Republicans talk a good game about "democracy" and "patriotism."
When it comes down to it, though, waving a flag is meaningless when one's actions belie the very principles he or she claims to uphold.
Republicans do not want democracy.
They want oligarchy.
But they know Americans outside the extremely wealthy do not.
So to maintain their wealthy donors' hegemony, they try to prevent voters from exercising their fundamental right to choose whom they want to represent them.
Why else would they work so hard to steal votes?
Two weeks ago, Wisconsin Gov. Tony Evers issued an executive order postponing the state's presidential primary to June 9, as his counterparts in many other states have done.

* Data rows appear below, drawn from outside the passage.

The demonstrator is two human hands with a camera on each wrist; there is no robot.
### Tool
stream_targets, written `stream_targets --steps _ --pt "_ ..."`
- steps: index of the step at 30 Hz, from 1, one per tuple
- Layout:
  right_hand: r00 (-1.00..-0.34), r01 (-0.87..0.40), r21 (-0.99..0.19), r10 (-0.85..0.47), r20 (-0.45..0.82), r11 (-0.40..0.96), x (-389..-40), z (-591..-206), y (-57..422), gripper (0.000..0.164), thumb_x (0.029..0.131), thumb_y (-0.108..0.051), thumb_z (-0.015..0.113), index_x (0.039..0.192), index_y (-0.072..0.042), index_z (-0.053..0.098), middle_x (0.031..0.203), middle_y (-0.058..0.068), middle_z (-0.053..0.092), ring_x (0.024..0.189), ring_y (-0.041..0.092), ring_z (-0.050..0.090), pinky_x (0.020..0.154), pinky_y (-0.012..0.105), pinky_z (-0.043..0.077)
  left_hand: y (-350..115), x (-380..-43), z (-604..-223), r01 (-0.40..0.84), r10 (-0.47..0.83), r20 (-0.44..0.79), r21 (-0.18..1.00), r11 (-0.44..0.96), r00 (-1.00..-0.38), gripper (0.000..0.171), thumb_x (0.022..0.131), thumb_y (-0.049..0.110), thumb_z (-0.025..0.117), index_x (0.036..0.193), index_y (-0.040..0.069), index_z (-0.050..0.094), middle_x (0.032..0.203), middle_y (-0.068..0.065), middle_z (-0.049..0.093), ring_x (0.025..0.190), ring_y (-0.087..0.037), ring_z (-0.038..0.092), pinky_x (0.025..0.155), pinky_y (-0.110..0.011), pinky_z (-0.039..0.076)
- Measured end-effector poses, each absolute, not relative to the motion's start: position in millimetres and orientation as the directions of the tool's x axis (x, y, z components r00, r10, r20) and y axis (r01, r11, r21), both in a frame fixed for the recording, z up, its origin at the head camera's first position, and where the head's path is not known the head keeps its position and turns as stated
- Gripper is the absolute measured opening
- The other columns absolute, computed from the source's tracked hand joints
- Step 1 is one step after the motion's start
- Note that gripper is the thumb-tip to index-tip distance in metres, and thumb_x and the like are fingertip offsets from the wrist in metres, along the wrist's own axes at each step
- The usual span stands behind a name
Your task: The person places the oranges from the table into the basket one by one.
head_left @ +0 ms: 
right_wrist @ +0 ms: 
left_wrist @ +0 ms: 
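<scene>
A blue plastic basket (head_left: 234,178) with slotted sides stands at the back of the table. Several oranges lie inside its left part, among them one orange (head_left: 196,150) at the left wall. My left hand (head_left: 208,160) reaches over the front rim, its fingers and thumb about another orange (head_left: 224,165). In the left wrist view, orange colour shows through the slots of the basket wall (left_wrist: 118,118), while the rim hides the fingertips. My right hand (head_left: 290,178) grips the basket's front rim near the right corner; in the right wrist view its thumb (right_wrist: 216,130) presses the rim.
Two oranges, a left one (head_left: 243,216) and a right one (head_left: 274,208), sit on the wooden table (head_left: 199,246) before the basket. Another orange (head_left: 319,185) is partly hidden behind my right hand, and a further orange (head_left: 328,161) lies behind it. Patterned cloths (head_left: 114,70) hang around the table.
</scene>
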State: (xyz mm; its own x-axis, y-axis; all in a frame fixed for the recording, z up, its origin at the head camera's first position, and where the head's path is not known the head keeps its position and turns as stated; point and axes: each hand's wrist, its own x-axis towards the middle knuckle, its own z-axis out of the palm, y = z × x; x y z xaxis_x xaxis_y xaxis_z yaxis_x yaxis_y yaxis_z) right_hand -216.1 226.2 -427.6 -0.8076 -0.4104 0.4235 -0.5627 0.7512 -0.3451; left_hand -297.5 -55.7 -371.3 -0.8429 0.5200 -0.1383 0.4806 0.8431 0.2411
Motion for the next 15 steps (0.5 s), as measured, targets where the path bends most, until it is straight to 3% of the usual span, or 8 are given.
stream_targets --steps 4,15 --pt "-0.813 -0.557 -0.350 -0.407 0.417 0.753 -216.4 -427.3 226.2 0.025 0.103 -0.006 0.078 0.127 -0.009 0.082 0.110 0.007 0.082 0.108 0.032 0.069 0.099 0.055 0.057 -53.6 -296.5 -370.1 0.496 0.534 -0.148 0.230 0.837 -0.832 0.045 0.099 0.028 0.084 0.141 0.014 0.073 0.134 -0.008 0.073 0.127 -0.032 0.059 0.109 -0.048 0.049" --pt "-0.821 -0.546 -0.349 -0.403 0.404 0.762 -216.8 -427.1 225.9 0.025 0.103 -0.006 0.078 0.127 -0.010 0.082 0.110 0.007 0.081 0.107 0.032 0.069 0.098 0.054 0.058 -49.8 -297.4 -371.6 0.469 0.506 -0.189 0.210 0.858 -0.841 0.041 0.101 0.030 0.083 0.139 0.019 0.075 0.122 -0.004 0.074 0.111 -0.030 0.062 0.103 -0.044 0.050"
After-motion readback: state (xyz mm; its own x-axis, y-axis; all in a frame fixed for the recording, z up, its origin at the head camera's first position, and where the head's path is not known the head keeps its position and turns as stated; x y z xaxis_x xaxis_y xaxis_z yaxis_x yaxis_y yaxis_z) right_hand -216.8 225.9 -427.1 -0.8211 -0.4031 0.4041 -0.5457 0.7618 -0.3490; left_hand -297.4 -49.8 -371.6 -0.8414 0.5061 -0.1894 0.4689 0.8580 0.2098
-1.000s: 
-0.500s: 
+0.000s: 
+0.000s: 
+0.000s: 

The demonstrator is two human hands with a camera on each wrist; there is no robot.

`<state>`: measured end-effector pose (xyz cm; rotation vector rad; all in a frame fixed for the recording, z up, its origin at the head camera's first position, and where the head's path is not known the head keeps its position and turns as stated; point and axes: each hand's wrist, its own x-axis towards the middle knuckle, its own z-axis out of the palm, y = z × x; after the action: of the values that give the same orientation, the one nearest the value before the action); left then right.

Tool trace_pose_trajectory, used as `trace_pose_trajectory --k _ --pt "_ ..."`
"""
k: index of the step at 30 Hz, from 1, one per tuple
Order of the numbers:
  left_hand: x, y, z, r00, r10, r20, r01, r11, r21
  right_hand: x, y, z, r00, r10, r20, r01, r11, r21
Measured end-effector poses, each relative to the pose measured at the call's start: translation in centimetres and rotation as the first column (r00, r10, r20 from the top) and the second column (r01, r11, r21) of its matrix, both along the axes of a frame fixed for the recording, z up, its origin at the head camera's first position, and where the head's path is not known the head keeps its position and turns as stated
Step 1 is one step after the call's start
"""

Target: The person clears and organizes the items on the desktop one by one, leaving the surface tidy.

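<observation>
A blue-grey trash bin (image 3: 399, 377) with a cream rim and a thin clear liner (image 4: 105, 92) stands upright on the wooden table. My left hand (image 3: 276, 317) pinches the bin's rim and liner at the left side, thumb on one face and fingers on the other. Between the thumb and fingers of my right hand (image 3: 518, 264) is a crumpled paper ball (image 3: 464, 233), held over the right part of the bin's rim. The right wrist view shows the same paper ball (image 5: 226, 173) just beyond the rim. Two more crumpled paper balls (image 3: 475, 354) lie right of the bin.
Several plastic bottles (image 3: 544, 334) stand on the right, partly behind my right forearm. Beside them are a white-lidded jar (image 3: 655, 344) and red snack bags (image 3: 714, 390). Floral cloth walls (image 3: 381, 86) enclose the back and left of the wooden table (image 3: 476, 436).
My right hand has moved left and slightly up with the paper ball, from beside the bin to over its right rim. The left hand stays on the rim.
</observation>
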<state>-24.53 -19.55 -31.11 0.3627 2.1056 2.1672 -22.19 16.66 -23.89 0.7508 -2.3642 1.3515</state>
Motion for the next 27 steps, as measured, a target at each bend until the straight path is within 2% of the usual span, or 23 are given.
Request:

That was until the state's Republican-majority supreme court intervened, ruling elections must be held on schedule despite the coronavirus/COVID-19 public health emergency.
Moreover, Wisconsin GOP lawmakers refused to advance vote-by-mail provisions that would prevent crowds from risking spreading contagion by reporting to the polls.
The Republican-majority United States Supreme Court sided with them.
Now at least seven have contracted the virus.
That was the green light for Republican states like Kentucky (Senate Majority Leader Mitch McConnell's home state) as the Supreme Court's Shelby County vs. Holder decision rolling back section five of the 1965 Voting Rights Act was back in 2013.
Kentucky Republicans were giddy last Tuesday after overriding a veto on a bill to prevent voter suppression.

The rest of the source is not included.